Wide Area Network Outage Analysis

The following is an brief analysis of unplanned network outages on a large state wide network with approximately 70 sites at bandwidths from DS3 to GigE. The data might be interesting to persons who need to estimate expected availability of wide area networks.

The network is standard core, hub, spoke, leaf. The core is fully redundant. The hubs have redundant circuits connecting to multiple hubs or cores, redundant power and partially redundant hardware. The spokes and leaf sites are non-redundant. 

The source or the data was a shared calendar where outages were recorded as calendar events.

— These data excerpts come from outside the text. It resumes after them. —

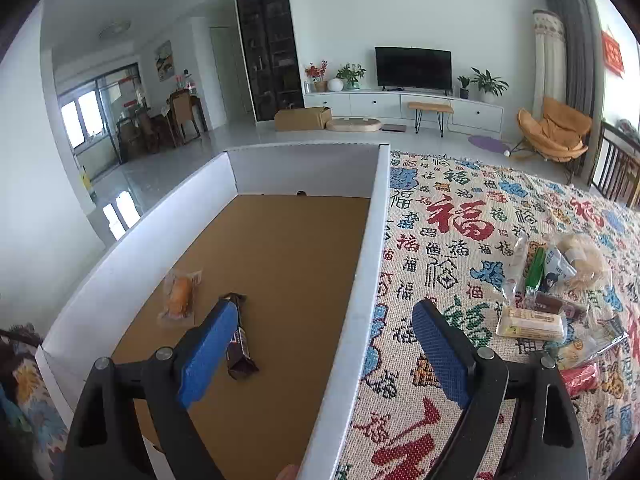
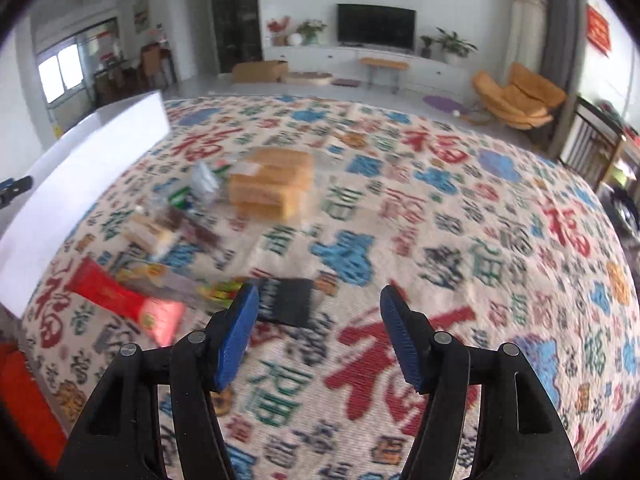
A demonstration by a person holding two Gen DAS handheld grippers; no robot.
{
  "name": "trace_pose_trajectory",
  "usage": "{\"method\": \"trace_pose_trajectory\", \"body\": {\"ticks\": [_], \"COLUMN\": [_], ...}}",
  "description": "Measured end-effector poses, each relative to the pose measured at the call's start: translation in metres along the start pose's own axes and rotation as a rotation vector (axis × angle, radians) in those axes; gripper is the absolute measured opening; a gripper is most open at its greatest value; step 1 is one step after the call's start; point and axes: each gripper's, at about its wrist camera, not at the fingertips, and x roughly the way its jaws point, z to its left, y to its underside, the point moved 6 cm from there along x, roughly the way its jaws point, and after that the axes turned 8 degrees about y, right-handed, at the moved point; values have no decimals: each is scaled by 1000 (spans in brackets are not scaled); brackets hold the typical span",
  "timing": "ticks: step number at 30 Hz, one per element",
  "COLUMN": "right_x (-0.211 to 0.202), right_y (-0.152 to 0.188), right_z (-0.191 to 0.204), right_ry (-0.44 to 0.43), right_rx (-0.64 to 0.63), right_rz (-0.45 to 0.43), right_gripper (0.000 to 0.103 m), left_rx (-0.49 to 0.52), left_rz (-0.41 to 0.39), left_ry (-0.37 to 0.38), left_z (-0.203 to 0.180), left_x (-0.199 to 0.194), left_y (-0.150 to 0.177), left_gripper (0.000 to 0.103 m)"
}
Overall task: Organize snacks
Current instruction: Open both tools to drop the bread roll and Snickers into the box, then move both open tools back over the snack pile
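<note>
A white cardboard box (image 1: 362, 280) with a brown floor stands on the patterned cloth. Inside it lie an orange snack in a clear wrapper (image 1: 181, 294) and a dark chocolate bar (image 1: 240, 340). My left gripper (image 1: 324, 350) hangs open, straddling the box's right wall with nothing in it. A heap of snacks (image 1: 556, 300) lies on the cloth to the right. In the blurred right wrist view my right gripper (image 2: 316, 338) is open and empty above the cloth, with a dark packet (image 2: 290, 302) just ahead, a red packet (image 2: 120, 300) to the left and a pack of golden cakes (image 2: 272, 186) farther off.
The cloth with red, blue and green characters (image 2: 400, 360) covers the whole surface. The box's white wall (image 2: 80, 184) bounds the left side in the right wrist view. Beyond lie a TV cabinet (image 1: 400, 102), a cardboard carton (image 1: 302, 118) and an orange chair (image 1: 556, 128).
</note>
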Motion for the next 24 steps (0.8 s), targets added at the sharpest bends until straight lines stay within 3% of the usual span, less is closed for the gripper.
{"method": "trace_pose_trajectory", "body": {"ticks": [3,7,13,15,18,21,24], "right_x": [8,11,21,25,32,31,34], "right_y": [18,27,27,33,46,47,48], "right_z": [-24,-26,-21,-19,-17,-18,-13], "right_ry": [34,29,25,31,39,56,76], "right_rx": [63,88,117,120,125,119,88], "right_rz": [23,23,37,44,76,76,90], "right_gripper": [67,67,67,70,73,79,84], "left_rx": [-75,-98,1,23,20,37,54], "left_rz": [-23,-36,12,-25,-126,-238,-293], "left_ry": [49,64,93,106,57,54,90], "left_z": [11,10,-9,-14,-19,-37,-62], "left_x": [-20,-31,-30,-42,-75,-113,-143], "left_y": [9,18,20,17,9,2,5], "left_gripper": [89,90,90,90,90,100,102]}}
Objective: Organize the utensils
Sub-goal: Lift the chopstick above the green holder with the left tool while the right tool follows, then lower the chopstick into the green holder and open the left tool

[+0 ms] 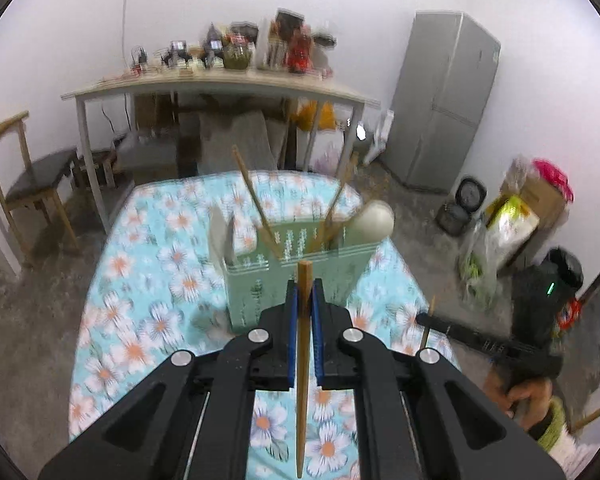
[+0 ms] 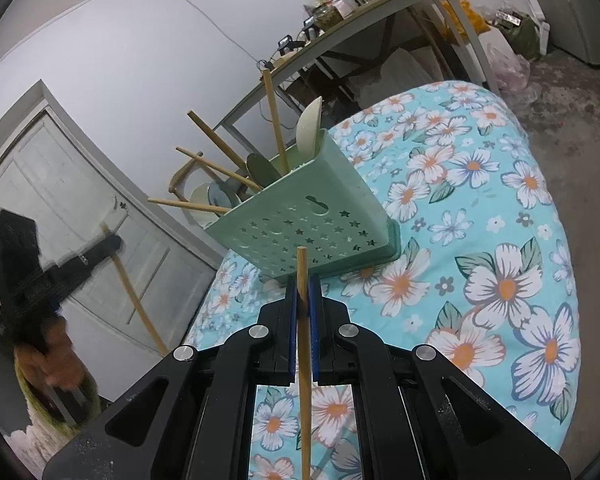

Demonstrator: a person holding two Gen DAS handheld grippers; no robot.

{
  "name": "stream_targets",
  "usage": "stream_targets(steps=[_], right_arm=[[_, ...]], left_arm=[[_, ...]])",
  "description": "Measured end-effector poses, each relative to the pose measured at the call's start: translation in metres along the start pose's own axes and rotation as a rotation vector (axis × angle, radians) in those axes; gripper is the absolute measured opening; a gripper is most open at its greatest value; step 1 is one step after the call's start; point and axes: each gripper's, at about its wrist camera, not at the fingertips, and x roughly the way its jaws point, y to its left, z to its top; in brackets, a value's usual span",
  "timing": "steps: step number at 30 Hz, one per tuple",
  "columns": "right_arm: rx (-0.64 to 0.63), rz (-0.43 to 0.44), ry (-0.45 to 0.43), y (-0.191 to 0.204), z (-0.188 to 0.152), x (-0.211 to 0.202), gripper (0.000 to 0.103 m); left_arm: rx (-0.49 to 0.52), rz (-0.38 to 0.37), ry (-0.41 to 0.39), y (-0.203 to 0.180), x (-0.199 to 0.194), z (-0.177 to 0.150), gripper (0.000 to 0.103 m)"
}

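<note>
The left tongs (image 1: 305,304) are clamped on a chopstick (image 1: 302,380), which runs upright between the blue pads (image 1: 293,320); its blunt top pokes just above the fingertips and its thin end hangs below them. The right tongs (image 2: 305,304) likewise grip a second chopstick (image 2: 304,360), held nearly upright, with its top just past the tips.

Straight ahead of both tongs stands a green holder (image 1: 300,276) on a table covered with a floral cloth (image 1: 148,280). In the right wrist view the holder (image 2: 312,220) shows a star-punched wall facing the tongs, and it is just beyond the tip of the gripped chopstick. Several more chopsticks (image 2: 220,148) lean out of it at different angles, along with a pale spoon (image 2: 310,128) and a green spoon (image 2: 260,168).

From the left tongs, the right tongs (image 1: 430,326) appear off to the right with a hand (image 1: 528,396) behind them; from the right tongs, the left tongs (image 2: 108,246) appear blurred at far left.

Beyond the table are a desk (image 1: 220,84) piled with goods, a chair (image 1: 24,184) and a fridge (image 1: 444,100).
</note>
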Motion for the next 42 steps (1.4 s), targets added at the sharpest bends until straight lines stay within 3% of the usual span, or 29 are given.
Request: stream_targets(steps=[11,15,21,28,42], right_arm=[[0.005,0.012,0.014,-0.002,-0.003,0.004,0.004],[0.012,0.023,0.024,-0.003,-0.003,0.009,0.004],[0.021,0.035,0.033,-0.009,-0.001,0.014,0.004],[0.025,0.047,0.046,-0.015,0.002,0.020,0.004],[0.029,0.050,0.060,-0.018,0.002,0.024,0.004]], left_arm=[[-0.067,-0.074,-0.327,-0.012,-0.046,0.078,0.006],[-0.030,-0.007,-0.461,-0.027,-0.047,0.096,0.006],[0.013,0.099,-0.588,-0.032,-0.031,0.110,0.006],[0.037,0.189,-0.578,-0.024,0.025,0.108,0.006],[-0.008,0.210,-0.467,-0.009,0.083,0.069,0.006]])
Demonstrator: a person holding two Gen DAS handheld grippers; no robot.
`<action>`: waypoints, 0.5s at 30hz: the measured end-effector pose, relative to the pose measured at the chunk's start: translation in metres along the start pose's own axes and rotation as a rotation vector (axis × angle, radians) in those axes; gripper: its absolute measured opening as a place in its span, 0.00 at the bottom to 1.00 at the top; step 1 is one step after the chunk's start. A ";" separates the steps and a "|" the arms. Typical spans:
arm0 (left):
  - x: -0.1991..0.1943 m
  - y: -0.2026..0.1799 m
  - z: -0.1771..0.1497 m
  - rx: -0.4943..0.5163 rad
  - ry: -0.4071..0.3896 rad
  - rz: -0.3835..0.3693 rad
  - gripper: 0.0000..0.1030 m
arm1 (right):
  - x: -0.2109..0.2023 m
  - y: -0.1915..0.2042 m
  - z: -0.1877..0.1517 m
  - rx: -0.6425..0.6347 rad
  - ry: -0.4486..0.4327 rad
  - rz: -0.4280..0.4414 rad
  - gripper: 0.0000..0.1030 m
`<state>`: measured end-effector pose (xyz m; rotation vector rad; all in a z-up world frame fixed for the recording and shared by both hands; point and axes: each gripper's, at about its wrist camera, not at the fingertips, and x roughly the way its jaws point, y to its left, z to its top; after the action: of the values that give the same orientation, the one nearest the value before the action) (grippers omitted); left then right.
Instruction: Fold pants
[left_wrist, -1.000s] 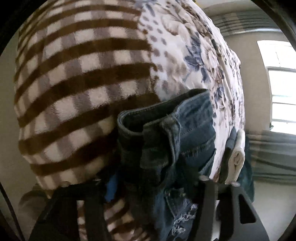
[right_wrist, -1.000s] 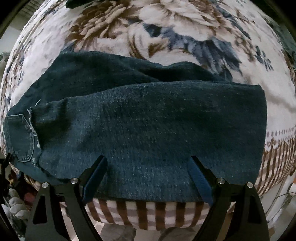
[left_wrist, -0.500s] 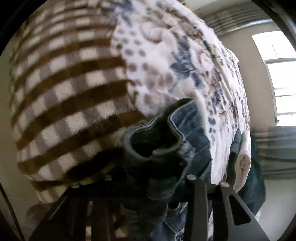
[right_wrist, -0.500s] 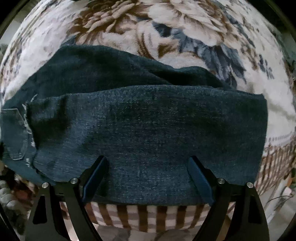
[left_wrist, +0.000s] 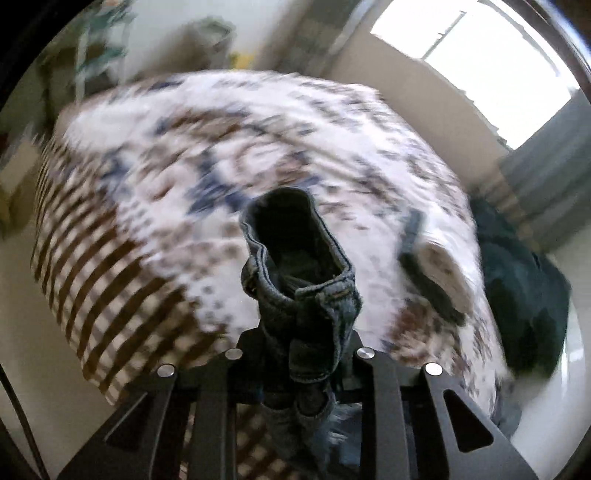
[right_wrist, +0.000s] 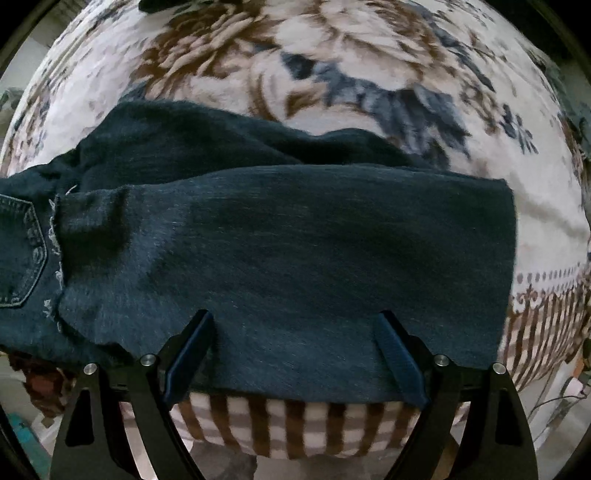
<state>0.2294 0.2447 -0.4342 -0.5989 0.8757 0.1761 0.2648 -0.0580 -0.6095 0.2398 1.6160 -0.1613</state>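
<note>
In the left wrist view the left claw (left_wrist: 299, 354) sits at the bottom centre of the frame, its fingers pressed in on a bunched piece of the jeans (left_wrist: 295, 266). The waistband rises from the pinch as an open dark loop in the middle of the frame, held clear above the bed (left_wrist: 147, 177). The flowered blanket is blurred; its brown-striped border runs down the left side, where the bed edge falls away to pale floor. At the right a folded stack of cloth (left_wrist: 436, 273) lies near the bed's right edge, and a dark green heap (left_wrist: 524, 295) sits just beyond that edge. A bright window (left_wrist: 476, 62) fills the upper right.

In the right wrist view the right claw (right_wrist: 295, 354) is spread wide, blue-padded fingers (right_wrist: 188, 362) low in the frame on either side of the jeans' near edge and gripping nothing. The dark denim lies flat across the middle of the frame, a stitched back pocket (right_wrist: 22, 254) at the far left. Its right edge ends square, with bare blanket beyond it and above. The striped border shows below the denim at the bed's near edge. No readable label or writing shows in either view.
</note>
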 end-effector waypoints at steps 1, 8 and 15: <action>-0.006 -0.017 -0.002 0.044 -0.012 -0.001 0.21 | -0.004 -0.007 0.000 0.005 -0.002 0.010 0.88; -0.023 -0.130 -0.058 0.316 0.001 -0.105 0.21 | -0.033 -0.079 -0.002 0.061 -0.045 0.050 0.88; 0.040 -0.213 -0.169 0.617 0.231 -0.122 0.20 | -0.039 -0.179 -0.001 0.199 -0.057 0.065 0.88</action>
<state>0.2237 -0.0285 -0.4581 -0.0919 1.0501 -0.2747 0.2205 -0.2326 -0.5777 0.4361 1.5341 -0.2770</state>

The data was gathered at analysis time and is subject to omissions and misinterpretation. Errors likely are undercounts.

Raw data, by approximate cause

  • 88 Total Outages
  • 290 Total Hours of Outage
  • 2 years calendar time
Failures by type and duration

Cause
# of Incidents
Percent
# of Hours
Percent
Circuit Failures
34
39%
168
58%
Equip Failures
24
66%
60
79%
Power Failures
22
91%
53
97%
Unknown
5
97%
7
99%
Other
3
100%
2
100%
         
Total
88
290
 

Column Definitions
# of Incidents = Raw count of outages affecting one or more sites
# of Hours = Sum of duration of outages affecting one or more sites
Percent = Cumulative Percentage of corresponding column

Cause Definitions
Circuit Failures = Failures determined to be circuit related, primarily fiber cuts
Equip Failures = Failures determined to be router, firewall or similar
Power Failures = Failures where site power was cause of outage
Unknown = Failure cause undetermined, missing information
Other = All other failures

Pareto Chart - Number of Incidents

A visual representation of the failures shows causes by number of outages. If I remember my statistical process control training from 20 years ago, a Pareto chart is the correct representation for this type of data. The chart shows outage cause on the X-axis, outage count on the left Y-axis and cumulative percent of outages on the right Y-axis.
Outages-Incidents
Using the Pareto 80/20 rule, solving circuit failure resolves 40% of outages by count. Solving equipment failures resolves another 25%. Solving power failures resolves another 25% of outages.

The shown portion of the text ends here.